The note of the round table meeting after HBaseConAsia 2019

Duo Zhang Fri, 26 Jul 2019 06:43:18 -0700

The conclusion of the HBaseConAsia 2019 will be available later. And here
is the note of the round table meeting after the conference. A bit long...


First we talked about splittable meta. At Xiaomi we have a cluster which
has nearly 200k regions and meta is very easy to overload and can not
recover. Anoop said we can try read replica, but agreed that read replica
can not solve all the problems, finally we still need to split meta.

Then we talked about SQL. Allan Yang said that most of their customers want
secondary index, even more than SQL. And for global strong consistent
secondary index, we agree that the only safe way is to use transaction.
Other 'local' solutions will be in trouble when splitting/merging. Xiaomi
has an global secondary index solution, open source it?

Then we back to SQL. We talked about Phoenix, the problem for Phoenix is
well known: not stable enough. We even had a user on the mailing-list said
he/she will never use Phoenix again. Alibaba and Huawei both have their
in-house SQL solution, and Huawei also talked about it on HBaseConAsia
2019, they will try to open source it. And we could introduce a SQL proxy
in hbase-connector repo. No push down support first, all logics are done at
the proxy side, can optimize later.

Some guys said that the current feature set for 3.0.0 is not good enough to
attract more users, especially for small companies. Only internal
improvements, no users visible features. SQL and secondary index are very
important.

Yu Li talked about the CCSMap, we still want it to be release in 3.0.0. One
problem is the relationship with in memory compaction. Theoretically they
should have no conflicts but actually they have. And Xiaomi guys mentioned
that in memory compaction still has some bugs, even for basic mode, the
MVCC writePoint may be stuck and hang the region server. And Jieshan Bi
asked why not just use CCSMap to replace CSLM. Yu Li said this is for
better memory usage, the index and data could be placed together.

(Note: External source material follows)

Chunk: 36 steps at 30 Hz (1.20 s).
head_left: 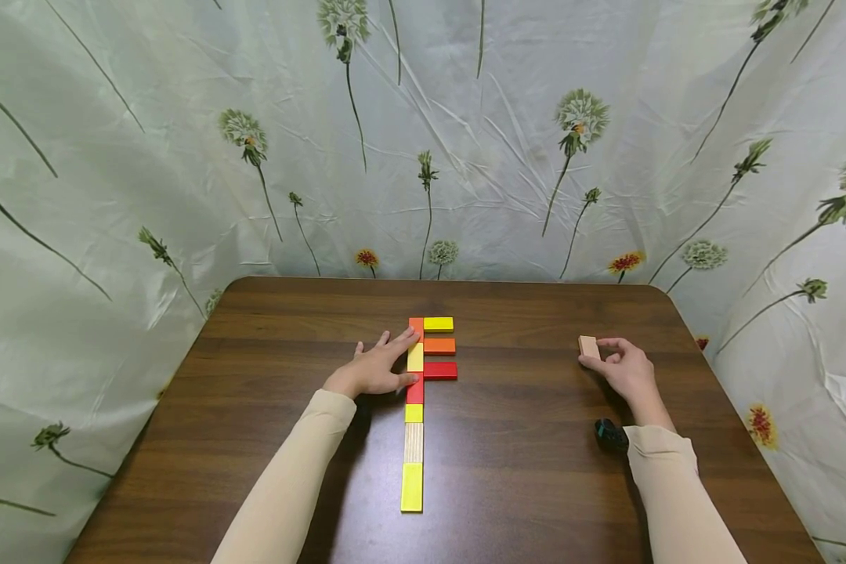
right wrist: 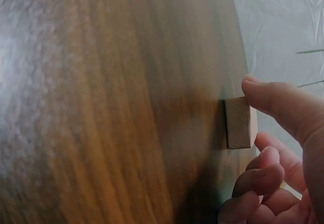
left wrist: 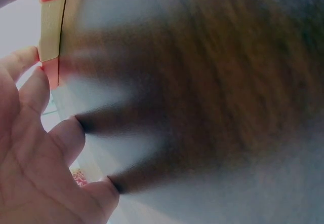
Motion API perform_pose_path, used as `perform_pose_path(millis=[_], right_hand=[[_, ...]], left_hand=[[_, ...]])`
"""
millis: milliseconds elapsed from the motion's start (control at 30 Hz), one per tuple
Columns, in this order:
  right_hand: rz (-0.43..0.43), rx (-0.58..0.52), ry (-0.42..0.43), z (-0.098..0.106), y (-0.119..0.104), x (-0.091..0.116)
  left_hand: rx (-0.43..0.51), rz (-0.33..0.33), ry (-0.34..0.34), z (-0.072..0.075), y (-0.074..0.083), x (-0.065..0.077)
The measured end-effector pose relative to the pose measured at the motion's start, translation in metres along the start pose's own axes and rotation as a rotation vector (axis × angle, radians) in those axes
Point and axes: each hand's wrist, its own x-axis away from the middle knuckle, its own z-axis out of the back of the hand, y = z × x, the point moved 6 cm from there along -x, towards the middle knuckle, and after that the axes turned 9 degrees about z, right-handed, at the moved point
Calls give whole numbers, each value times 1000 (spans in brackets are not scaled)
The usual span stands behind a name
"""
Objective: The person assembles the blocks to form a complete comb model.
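My left hand (head_left: 377,370) lies spread beside a straight row of coloured wooden blocks. Its index fingertip touches the orange block (head_left: 416,323) at the far end, and its thumb the red block (head_left: 414,393). Between those two sits a pale yellow block (head_left: 415,358). In the left wrist view the other fingertips (left wrist: 71,133) rest near the table surface. Over on the right, my right hand (head_left: 629,372) pinches a plain wooden block (head_left: 588,347) between thumb and index finger. The right wrist view shows this block (right wrist: 239,124) at the thumb tip, with the other fingers curled.
Nearer in the row come a small yellow block (head_left: 413,413), a striped plain piece (head_left: 413,442) and a long yellow block (head_left: 412,487). Yellow (head_left: 439,324), orange (head_left: 440,346) and red (head_left: 442,371) blocks jut rightward. Behind the brown table (head_left: 522,470) hangs a flowered curtain (head_left: 493,141).
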Motion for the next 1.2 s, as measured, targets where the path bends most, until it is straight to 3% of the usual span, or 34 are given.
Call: perform_pose_path(millis=[167, 500, 900, 1200], right_hand=[[21, -1, -12, -2, -1, 0], [171, 5, -62, -4, -7, 1], [82, 64, -83, 1, 0, 7], [156, 20, -65, -3, -10, 8]], left_hand=[[-1, -1, 0, -1, -1, -1], [8, 4, 4, 0, 0, 0], [8, 5, 1, 1, 0, 0], [11, 6, 2, 0, 0, -1]])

Then we started to talk about the HBase on cloud. For now, it is a bit
difficult to deploy HBase on cloud as we need to deploy zookeeper and HDFS
first. Then we talked about the HBOSS and WAL abstraction(HBASE-209520.
Wellington said the HBOSS basicly works, it use s3a and zookeeper to help
simulating the operations of HDFS. We could introduce our own 'FileSystem'
interface, not the hadoop one, and we could remove the 'atomic renaming'
dependency so the 'FileSystem' implementation will be easier. And on the
WAL abstraction, Wellington said there are still some guys working it, but
now they focus on patching ratis, rather than abstracting the WAL system
first. We agreed that a better way is to abstract WAL system at a level
higher than FileSystem. so maybe we could even use Kafka to store the WAL.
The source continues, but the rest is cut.